Cluster size analysis

The size of the cell clusters was measured from the phase-contrast images. For the small-scale bag, the culturing area was divided into 55 compartments with ~ 1 cm2 area to analyze the relationship between the position inside the bag and the cluster size (Supplementary Fig. S1). One image of the center of each compartment was taken. The field of view of one image was 2.88 mm × 2.16 mm. The diameters of the clusters were measured using the image processing software, WinROOF™ (MITANI Corporation, Tokyo, Japan). The outline of a cell cluster was extracted, and the diameter of the circle corresponding to the projected area was defined as the diameter of the cluster. The average diameter was calculated from all the clusters shown in an image.

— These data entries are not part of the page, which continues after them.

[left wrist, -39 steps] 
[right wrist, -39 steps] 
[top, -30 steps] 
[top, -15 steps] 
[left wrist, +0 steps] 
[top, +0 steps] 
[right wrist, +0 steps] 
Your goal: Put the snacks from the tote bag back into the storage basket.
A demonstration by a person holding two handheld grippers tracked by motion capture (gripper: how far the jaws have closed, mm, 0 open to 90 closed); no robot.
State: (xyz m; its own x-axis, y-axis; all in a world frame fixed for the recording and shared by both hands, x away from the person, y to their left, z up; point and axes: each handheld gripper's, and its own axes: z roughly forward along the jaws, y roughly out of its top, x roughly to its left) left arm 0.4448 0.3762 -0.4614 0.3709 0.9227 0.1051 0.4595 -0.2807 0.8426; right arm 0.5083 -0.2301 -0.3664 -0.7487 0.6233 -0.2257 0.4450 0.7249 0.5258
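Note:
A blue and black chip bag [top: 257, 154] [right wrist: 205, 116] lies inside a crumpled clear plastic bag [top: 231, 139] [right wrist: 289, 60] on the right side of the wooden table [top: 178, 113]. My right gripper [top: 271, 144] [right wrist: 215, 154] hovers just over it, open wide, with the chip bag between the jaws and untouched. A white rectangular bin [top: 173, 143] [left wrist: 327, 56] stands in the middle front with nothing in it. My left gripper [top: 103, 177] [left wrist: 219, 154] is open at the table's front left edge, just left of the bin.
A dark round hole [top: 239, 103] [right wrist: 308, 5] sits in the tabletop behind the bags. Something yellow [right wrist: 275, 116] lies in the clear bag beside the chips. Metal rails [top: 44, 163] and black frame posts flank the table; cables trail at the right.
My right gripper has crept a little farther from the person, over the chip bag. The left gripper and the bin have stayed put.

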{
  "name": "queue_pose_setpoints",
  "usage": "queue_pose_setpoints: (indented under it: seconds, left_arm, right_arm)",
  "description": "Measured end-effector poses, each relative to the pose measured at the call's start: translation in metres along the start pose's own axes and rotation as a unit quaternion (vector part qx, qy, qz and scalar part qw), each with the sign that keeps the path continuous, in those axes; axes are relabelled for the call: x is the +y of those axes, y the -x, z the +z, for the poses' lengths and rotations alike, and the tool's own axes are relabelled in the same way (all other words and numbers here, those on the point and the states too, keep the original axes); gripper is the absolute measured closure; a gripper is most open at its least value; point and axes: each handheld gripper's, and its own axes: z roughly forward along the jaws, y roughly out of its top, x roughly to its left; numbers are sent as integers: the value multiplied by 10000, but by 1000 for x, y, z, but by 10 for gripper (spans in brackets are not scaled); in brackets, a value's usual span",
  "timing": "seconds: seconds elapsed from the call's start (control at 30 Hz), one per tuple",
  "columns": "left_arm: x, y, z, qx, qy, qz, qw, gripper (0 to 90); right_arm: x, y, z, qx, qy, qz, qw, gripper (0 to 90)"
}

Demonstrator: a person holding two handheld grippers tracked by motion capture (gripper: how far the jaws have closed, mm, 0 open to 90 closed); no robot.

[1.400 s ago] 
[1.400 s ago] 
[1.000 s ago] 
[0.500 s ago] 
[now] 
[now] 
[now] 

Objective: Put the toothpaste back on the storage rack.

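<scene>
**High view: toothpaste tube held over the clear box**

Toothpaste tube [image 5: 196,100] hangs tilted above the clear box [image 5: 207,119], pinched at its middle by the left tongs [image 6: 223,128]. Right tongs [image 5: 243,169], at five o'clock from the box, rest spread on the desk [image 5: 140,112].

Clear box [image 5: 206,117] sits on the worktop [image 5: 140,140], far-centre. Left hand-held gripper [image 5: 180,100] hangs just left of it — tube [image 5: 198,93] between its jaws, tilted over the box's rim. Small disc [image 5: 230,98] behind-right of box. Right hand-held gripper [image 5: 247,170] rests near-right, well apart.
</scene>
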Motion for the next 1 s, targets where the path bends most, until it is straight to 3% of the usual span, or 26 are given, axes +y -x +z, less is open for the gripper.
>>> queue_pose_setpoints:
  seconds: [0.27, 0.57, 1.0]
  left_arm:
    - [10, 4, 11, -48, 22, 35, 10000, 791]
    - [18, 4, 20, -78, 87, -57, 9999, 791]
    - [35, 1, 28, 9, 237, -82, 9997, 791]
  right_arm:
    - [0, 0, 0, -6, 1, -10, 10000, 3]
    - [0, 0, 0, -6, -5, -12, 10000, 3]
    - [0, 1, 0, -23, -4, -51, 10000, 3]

To investigate the size distribution of the collected clusters, the entire harvested culture solution was transferred to a 10 cm dish or a T-225 flask, and images of the clusters dispersed and settled on the bottom surface were obtained. Multiple images were taken while repositioning so that the areas did not overlap. The field of view of one image was 2.88 mm × 2.16 mm for undifferentiated iPSCs and 3.35 mm × 2.63 mm for iPICs. The diameter of the clusters was measured using WinROOF™. The diameters of 600 clusters from each small bag and the bioreactor were measured. For the large bag, the 600-cluster measurement was repeated three times to obtain a value for 1800 clusters.

Flow cytometry analysis

Cells were fixed and permeabilized with BD Cytofix/Cytoperm™ (BD Corporation, Franklin Lakes, NJ, USA). The cells were stained for various intracellular markers for analysis on a BD LSRFortessa™ X2037. The primary antibodies used in this study are listed in Supplementary Table S2.

Data analysis and statistics

The Dunnett’s multiple-comparison test was performed at a statistical significance level of P < 0.05. All statistical analyses were performed using the Statistical Analysis System v9.3 (SAS Institute, Cary, NC, USA).